Problem details —
Down to the final line, write out the material beneath exactly, without pictures.

Data provided —
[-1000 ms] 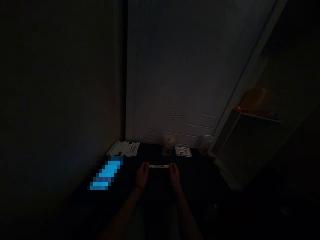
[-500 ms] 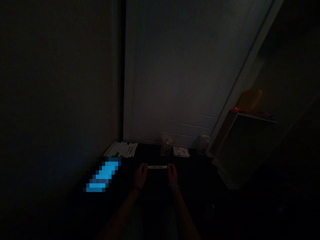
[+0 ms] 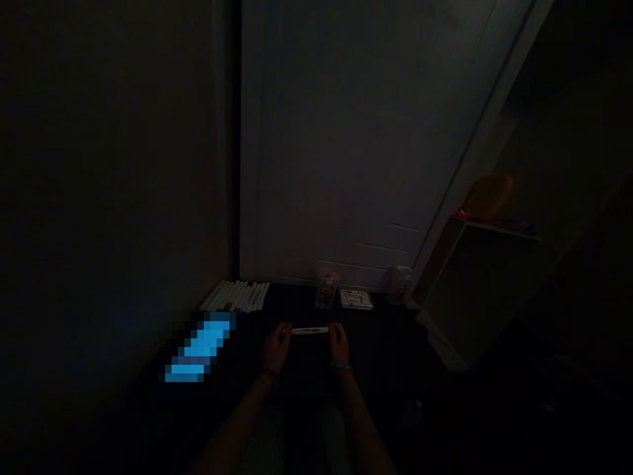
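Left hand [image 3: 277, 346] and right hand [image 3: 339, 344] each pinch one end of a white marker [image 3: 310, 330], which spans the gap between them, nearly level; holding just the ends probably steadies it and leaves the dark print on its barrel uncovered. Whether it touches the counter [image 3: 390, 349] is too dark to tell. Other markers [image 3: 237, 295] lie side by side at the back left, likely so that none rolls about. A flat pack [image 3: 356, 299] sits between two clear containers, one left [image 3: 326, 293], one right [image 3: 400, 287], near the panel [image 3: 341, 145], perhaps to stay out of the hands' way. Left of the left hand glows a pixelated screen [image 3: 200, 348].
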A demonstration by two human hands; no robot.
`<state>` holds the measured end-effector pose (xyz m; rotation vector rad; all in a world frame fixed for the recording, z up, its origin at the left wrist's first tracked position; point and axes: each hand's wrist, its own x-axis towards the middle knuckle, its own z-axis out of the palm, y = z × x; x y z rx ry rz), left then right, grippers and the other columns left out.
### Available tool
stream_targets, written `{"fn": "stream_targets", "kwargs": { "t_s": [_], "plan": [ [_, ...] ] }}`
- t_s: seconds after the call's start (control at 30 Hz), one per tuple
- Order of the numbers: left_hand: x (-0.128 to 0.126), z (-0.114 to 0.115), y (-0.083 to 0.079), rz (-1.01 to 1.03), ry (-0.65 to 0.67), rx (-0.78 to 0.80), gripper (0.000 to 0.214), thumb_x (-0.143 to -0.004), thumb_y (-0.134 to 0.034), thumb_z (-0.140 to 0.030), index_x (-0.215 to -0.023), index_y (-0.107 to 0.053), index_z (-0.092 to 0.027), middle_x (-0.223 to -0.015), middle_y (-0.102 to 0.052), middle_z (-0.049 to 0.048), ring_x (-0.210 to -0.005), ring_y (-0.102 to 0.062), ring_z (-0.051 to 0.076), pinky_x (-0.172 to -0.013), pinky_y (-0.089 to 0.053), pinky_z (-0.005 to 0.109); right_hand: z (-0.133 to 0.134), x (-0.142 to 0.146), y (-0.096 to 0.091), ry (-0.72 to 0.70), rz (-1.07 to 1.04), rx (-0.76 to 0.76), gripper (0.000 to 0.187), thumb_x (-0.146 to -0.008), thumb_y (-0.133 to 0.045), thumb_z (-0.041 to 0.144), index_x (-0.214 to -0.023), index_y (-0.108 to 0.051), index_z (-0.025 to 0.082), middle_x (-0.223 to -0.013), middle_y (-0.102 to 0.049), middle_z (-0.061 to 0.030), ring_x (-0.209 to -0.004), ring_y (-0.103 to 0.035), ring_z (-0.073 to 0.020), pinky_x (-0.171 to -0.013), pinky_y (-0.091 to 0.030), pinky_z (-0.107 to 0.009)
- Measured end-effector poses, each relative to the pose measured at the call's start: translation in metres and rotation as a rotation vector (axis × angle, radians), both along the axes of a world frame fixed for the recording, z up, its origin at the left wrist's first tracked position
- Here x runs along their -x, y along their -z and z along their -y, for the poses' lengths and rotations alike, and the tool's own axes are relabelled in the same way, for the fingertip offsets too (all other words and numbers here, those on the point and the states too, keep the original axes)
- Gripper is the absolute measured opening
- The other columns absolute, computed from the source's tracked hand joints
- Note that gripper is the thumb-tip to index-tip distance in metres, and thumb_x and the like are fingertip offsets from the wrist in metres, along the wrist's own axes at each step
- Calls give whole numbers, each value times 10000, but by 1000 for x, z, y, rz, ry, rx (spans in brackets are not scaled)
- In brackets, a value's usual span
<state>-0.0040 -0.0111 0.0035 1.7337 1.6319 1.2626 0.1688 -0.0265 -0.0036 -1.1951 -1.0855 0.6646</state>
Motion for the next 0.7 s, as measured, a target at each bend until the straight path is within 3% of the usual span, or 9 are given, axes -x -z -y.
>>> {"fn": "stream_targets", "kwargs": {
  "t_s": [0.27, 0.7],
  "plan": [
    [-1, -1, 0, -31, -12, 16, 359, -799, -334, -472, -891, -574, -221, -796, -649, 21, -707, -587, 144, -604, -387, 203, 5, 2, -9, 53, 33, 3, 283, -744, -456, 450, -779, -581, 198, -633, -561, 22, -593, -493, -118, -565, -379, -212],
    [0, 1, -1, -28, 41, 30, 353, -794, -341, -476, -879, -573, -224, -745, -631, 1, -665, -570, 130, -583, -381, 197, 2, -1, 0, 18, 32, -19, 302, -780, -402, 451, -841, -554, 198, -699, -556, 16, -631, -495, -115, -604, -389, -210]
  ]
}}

Answer to the exercise —
[-1000 ms] 
[-500 ms] 
[+0 ms] 
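Left hand [image 3: 277, 346] and right hand [image 3: 339, 344] each pinch one end of a white marker [image 3: 310, 330], which spans the gap between them, nearly level; holding just the ends probably steadies it and leaves the dark print on its barrel uncovered. Whether it touches the counter [image 3: 390, 349] is too dark to tell. Other markers [image 3: 237, 295] lie side by side at the back left, likely so that none rolls about. A flat pack [image 3: 356, 299] sits between two clear containers, one left [image 3: 326, 293], one right [image 3: 400, 287], near the panel [image 3: 341, 145], perhaps to stay out of the hands' way. Left of the left hand glows a pixelated screen [image 3: 200, 348].
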A demonstration by two human hands; no robot.
`<state>` holds the measured end-effector pose (xyz m; rotation vector rad; all in a world frame fixed for the recording, z up, its origin at the left wrist's first tracked position; point and axes: each hand's wrist, its own x-axis towards the middle knuckle, its own z-axis out of the palm, y = z × x; x y z rx ry rz), left then right, grippers and the other columns left out.
### Available tool
stream_targets, written `{"fn": "stream_targets", "kwargs": { "t_s": [_], "plan": [ [_, ...] ] }}`
- t_s: seconds after the call's start (control at 30 Hz), one per tuple
- Order of the numbers: left_hand: x (-0.128 to 0.126), z (-0.114 to 0.115), y (-0.083 to 0.079), rz (-1.01 to 1.03), ry (-0.65 to 0.67), rx (-0.78 to 0.80), gripper (0.000 to 0.214), thumb_x (-0.143 to -0.004), thumb_y (-0.134 to 0.034), thumb_z (-0.140 to 0.030), index_x (-0.215 to -0.023), index_y (-0.107 to 0.053), index_z (-0.092 to 0.027), middle_x (-0.223 to -0.015), middle_y (-0.102 to 0.052), middle_z (-0.049 to 0.048), ring_x (-0.210 to -0.005), ring_y (-0.102 to 0.062), ring_z (-0.051 to 0.076), pinky_x (-0.172 to -0.013), pinky_y (-0.089 to 0.053), pinky_z (-0.005 to 0.109); right_hand: z (-0.133 to 0.134), x (-0.142 to 0.146), y (-0.096 to 0.091), ry (-0.72 to 0.70), rz (-1.07 to 1.04), rx (-0.76 to 0.76), gripper (0.000 to 0.187), thumb_x (-0.146 to -0.008), thumb_y (-0.133 to 0.045), thumb_z (-0.041 to 0.144), index_x (-0.214 to -0.023), index_y (-0.108 to 0.051), index_z (-0.025 to 0.082), middle_x (-0.223 to -0.013), middle_y (-0.102 to 0.049), middle_z (-0.061 to 0.030), ring_x (-0.209 to -0.004), ring_y (-0.103 to 0.035), ring_z (-0.073 to 0.020), pinky_x (-0.171 to -0.013), pinky_y (-0.091 to 0.030), pinky_z (-0.107 to 0.009)
- Measured end-effector poses, each relative to the pose measured at the call's start: translation in metres and rotation as a rotation vector (axis × angle, radians), both along the axes of a world frame fixed for the recording, z up, its origin at the left wrist's first tracked position
- Here x runs along their -x, y along their -z and z along their -y, for the poses' lengths and rotations alike, and the tool's own axes are relabelled in the same way, for the fingertip offsets too (all other words and numbers here, those on the point and the states too, keep the original axes)
- Gripper is the absolute measured opening
- The other columns absolute, computed from the source's tracked hand joints
- Note that gripper is the thumb-tip to index-tip distance in metres, and thumb_x and the like are fingertip offsets from the wrist in metres, along the wrist's own axes at each step
- Calls give whole numbers, each value times 10000, but by 1000 for x, z, y, rz, ry, rx (spans in brackets are not scaled)
- In brackets, a value's usual span
<state>-0.0040 -0.0111 0.0035 1.7337 1.6319 1.2626 0.1688 -0.0265 -0.0036 -1.1951 -1.0855 0.6646</state>
Motion for the next 0.7 s, as measured, a target at each bend until the straight path is within 3% of the usual span, or 9 are given, axes -x -z -y.
>>> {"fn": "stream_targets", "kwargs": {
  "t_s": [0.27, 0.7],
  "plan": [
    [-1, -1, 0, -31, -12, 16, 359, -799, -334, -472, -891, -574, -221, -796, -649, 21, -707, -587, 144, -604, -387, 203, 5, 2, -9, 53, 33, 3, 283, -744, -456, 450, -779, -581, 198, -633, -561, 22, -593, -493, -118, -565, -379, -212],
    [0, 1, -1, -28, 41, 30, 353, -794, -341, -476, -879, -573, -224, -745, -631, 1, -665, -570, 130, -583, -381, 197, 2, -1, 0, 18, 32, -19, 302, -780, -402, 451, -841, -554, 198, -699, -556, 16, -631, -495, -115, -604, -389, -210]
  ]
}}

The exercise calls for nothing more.